[Start of section]

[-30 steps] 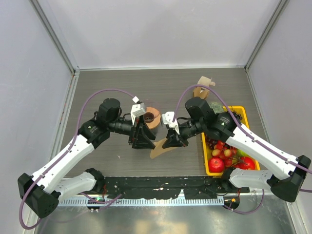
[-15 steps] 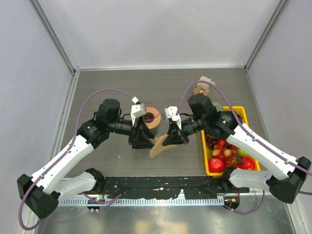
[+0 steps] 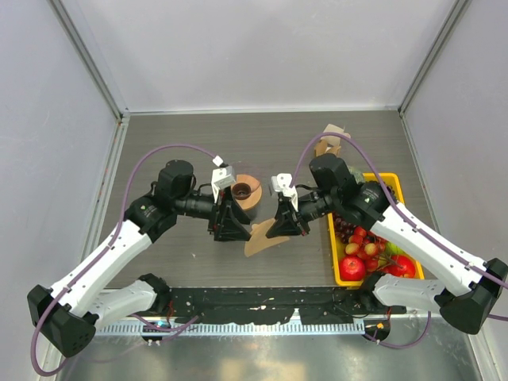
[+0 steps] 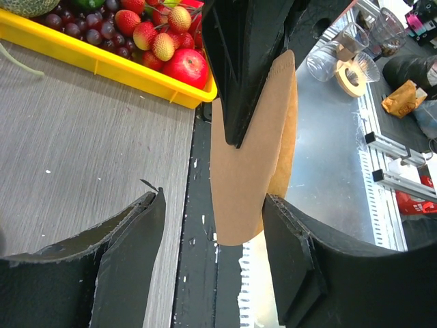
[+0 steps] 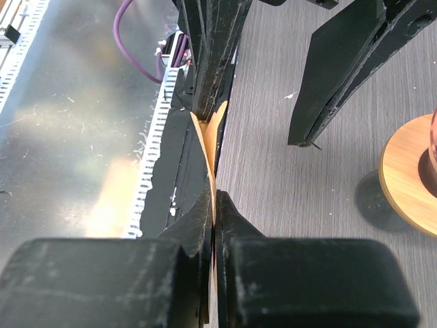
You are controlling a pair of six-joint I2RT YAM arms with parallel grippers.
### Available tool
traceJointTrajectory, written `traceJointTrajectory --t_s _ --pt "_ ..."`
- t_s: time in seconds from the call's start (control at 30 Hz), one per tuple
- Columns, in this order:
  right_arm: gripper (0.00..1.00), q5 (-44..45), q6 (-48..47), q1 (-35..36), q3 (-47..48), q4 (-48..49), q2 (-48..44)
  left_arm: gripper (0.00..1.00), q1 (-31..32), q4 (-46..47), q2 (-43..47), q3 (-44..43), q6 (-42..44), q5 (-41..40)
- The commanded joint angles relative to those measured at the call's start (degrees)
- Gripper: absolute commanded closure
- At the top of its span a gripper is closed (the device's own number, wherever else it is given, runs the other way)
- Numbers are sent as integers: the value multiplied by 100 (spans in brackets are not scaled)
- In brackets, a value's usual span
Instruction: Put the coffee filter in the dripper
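The coffee filter (image 4: 246, 157) is thin matt tan paper, and the fingers (image 4: 130, 253) of the left end effector (image 4: 213, 200) are matt black with rough, fraying edges. The tabletop (image 4: 75, 143) is dull grey with a wood grain, its near strip (image 5: 68, 102) scuffed bare metal with a soft sheen. The tray (image 4: 102, 58) is glossy yellow plastic; the collar of the dripper (image 5: 408, 179) is smooth pale wood.

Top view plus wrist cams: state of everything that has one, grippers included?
Tan-brown paper coffee filter: folded flat, pinched in the right gripper, not in the dripper.
Clear glass cone dripper with wooden collar: upright, no filter inside.
Right gripper: shut on the filter.
Left gripper: open, straddling the filter.
Yellow plastic tray: loaded with fruit.
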State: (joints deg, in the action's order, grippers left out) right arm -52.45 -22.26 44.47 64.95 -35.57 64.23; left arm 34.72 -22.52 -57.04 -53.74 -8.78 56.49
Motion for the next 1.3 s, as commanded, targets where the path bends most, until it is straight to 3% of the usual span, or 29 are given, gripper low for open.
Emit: traceJointTrajectory --t_s 0.0,0.33,0.57,0.6,0.83,0.97,1.13,1.27 --pt "95 -205 116 -8 -17 296 -33 36 -27 336 17 -286 -133 2" --pt "95 -293 240 0 44 411 81 53 -27 705 -115 -234 -484 222" --pt "95 -249 153 0 -17 349 -6 99 -27 995 -150 -155 -766 626" --pt "95 -214 143 0 -26 288 -15 100 -35 1030 -159 -129 -810 687" --pt "95 -99 -50 -8 -26 121 -77 100 -105 1101 -71 -58 -907 732" --pt "88 -64 -94 0 -17 95 -86 100 -123 1101 -62 -58 -950 706" --pt "95 -55 -147 0 -35 77 -121 100 -123 1110 -62 -23 -836 811" --pt "95 -82 -130 0 -17 86 -69 81 -115 1119 -45 -5 -819 767"
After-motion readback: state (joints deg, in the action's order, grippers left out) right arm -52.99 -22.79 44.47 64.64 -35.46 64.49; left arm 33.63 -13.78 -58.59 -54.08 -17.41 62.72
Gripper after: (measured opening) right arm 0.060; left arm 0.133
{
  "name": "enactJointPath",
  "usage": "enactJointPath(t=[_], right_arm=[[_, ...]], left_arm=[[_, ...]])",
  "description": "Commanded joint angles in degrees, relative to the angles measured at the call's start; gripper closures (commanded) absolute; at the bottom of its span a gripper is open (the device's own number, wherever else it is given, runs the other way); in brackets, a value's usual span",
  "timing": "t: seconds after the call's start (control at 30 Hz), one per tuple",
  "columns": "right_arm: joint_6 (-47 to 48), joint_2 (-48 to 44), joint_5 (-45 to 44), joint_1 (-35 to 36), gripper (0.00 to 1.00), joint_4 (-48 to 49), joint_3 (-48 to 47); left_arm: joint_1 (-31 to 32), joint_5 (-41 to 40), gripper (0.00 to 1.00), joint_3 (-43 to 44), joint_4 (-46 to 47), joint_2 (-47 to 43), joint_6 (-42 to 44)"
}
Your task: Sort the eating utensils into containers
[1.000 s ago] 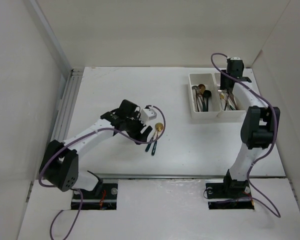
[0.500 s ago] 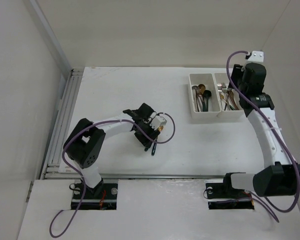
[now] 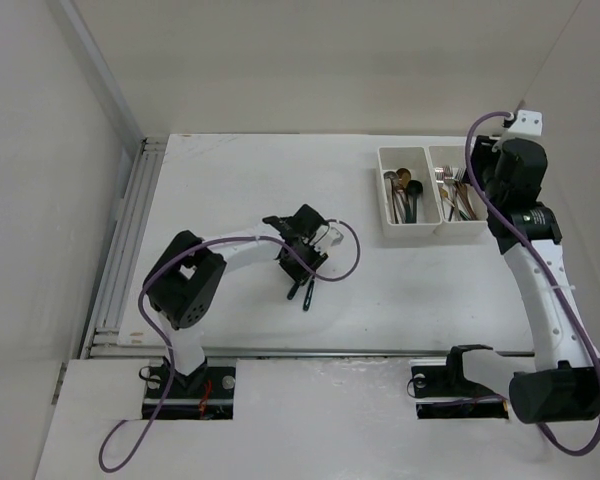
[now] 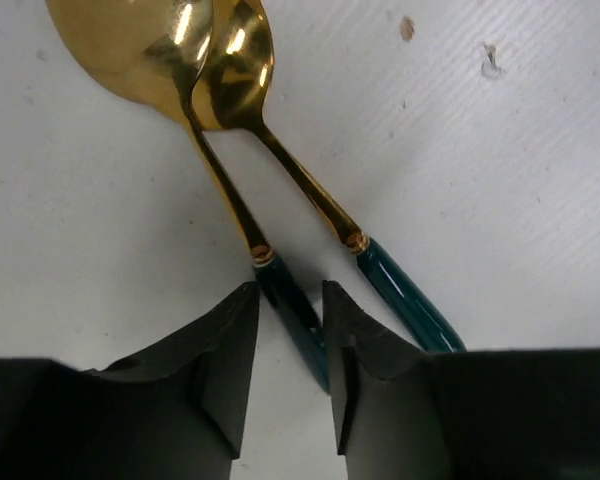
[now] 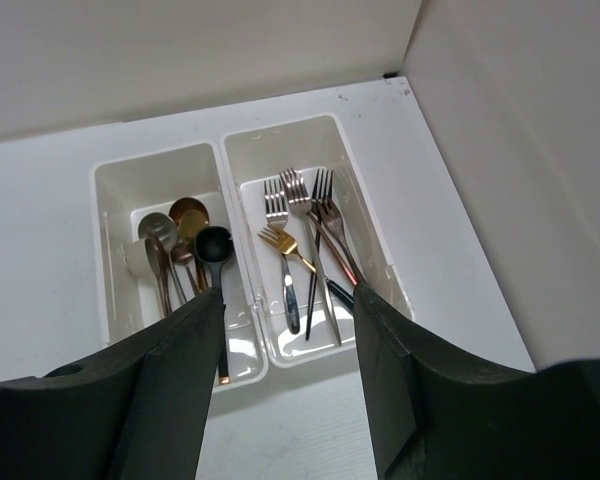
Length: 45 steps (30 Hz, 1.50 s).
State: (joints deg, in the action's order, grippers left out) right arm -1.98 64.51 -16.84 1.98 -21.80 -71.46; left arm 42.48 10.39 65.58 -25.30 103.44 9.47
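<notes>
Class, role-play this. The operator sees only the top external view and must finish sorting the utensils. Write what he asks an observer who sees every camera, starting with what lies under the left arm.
Operator: The left arm hides its target. What is beneath it?
Observer: The left pincer straddles the green handle of the first gold spoon. A second gold spoon lies just outside the fingers, the two bowls overlapping.
Operator: Is the right pincer carrying anything to the tray?
Observer: No. The right pincer hangs open and empty above the tray. The left compartment holds spoons and the right compartment holds forks.
</notes>
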Motion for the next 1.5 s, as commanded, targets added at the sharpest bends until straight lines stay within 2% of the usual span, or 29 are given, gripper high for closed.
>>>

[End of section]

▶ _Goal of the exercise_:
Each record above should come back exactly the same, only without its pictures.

▶ _Task answer_:
[-30 steps] 
[-15 steps] 
[+0 steps] 
[+0 steps] 
[+0 steps] 
You are controlling a pair of six-joint I2RT YAM arms with parallel grippers.
### Available tool
traceJointTrajectory, written `traceJointTrajectory --t_s _ --pt "_ ..."`
- t_s: time in seconds from the call's start (control at 30 Hz), one per tuple
- Columns, in this order:
  right_arm: gripper (0.00..1.00), q5 (-44..45), q6 (-48..47), q1 (-35..36), q3 (-47..48), q4 (-48..49), q2 (-48..44)
  left_arm: gripper (0.00..1.00), q1 (-31..32), q4 (-46..47), q2 (-43..47), q3 (-44..43), q6 (-42..44), q5 (-41..40)
- The commanded joint angles relative to those measured at the call's start (degrees)
- Gripper: absolute commanded closure
- At the top of its span a gripper is closed (the device's own number, wherever else it is given, runs the other way)
- Numbers are sent as integers: the value multiplied by 100 (spans in brackets are not scaled)
- In brackets, a value's usual span
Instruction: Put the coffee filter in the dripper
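The coffee filter (image 4: 246, 157) is thin matt tan paper, and the fingers (image 4: 130, 253) of the left end effector (image 4: 213, 200) are matt black with rough, fraying edges. The tabletop (image 4: 75, 143) is dull grey with a wood grain, its near strip (image 5: 68, 102) scuffed bare metal with a soft sheen. The tray (image 4: 102, 58) is glossy yellow plastic; the collar of the dripper (image 5: 408, 179) is smooth pale wood.

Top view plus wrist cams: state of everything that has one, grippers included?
Tan-brown paper coffee filter: folded flat, pinched in the right gripper, not in the dripper.
Clear glass cone dripper with wooden collar: upright, no filter inside.
Right gripper: shut on the filter.
Left gripper: open, straddling the filter.
Yellow plastic tray: loaded with fruit.
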State: (joints deg, in the action's order, grippers left out) right arm -52.45 -22.26 44.47 64.95 -35.57 64.23; left arm 34.72 -22.52 -57.04 -53.74 -8.78 56.49
Motion for the next 1.3 s, as commanded, targets where the path bends most, until it is straight to 3% of the usual span, or 29 are given, gripper low for open.
Emit: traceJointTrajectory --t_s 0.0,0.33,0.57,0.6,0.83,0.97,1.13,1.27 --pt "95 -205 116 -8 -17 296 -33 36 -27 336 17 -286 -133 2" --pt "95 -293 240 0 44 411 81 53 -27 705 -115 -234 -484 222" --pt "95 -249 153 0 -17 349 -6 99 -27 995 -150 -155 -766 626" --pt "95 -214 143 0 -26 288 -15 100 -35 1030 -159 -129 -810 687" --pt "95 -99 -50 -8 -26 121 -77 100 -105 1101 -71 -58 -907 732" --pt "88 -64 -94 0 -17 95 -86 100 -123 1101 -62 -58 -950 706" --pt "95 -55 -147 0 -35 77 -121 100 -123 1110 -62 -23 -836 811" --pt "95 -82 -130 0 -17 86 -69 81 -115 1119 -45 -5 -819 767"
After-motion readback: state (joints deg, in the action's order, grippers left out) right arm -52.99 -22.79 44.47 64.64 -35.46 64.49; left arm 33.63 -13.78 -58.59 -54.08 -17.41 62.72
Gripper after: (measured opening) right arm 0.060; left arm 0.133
{
  "name": "enactJointPath",
  "usage": "enactJointPath(t=[_], right_arm=[[_, ...]], left_arm=[[_, ...]])",
  "description": "Commanded joint angles in degrees, relative to the angles measured at the call's start; gripper closures (commanded) absolute; at the bottom of its span a gripper is open (the device's own number, wherever else it is given, runs the other way); in brackets, a value's usual span",
  "timing": "t: seconds after the call's start (control at 30 Hz), one per tuple",
  "columns": "right_arm: joint_6 (-47 to 48), joint_2 (-48 to 44), joint_5 (-45 to 44), joint_1 (-35 to 36), gripper (0.00 to 1.00), joint_4 (-48 to 49), joint_3 (-48 to 47); left_arm: joint_1 (-31 to 32), joint_5 (-41 to 40), gripper (0.00 to 1.00), joint_3 (-43 to 44), joint_4 (-46 to 47), joint_2 (-47 to 43), joint_6 (-42 to 44)"
}
Your task: Sort the eating utensils into containers
[1.000 s ago] 
[0.500 s ago] 
[now] 
[now] 
[now] 
Length: 45 steps (30 Hz, 1.50 s).
State: (joints deg, in the action's order, grippers left out) right arm -1.98 64.51 -16.84 1.98 -21.80 -71.46; left arm 42.48 10.39 65.58 -25.30 103.44 9.47
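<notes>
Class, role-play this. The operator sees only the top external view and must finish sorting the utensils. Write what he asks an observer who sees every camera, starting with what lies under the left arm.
Operator: The left arm hides its target. What is beneath it?
Observer: The left pincer straddles the green handle of the first gold spoon. A second gold spoon lies just outside the fingers, the two bowls overlapping.
Operator: Is the right pincer carrying anything to the tray?
Observer: No. The right pincer hangs open and empty above the tray. The left compartment holds spoons and the right compartment holds forks.
</notes>
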Motion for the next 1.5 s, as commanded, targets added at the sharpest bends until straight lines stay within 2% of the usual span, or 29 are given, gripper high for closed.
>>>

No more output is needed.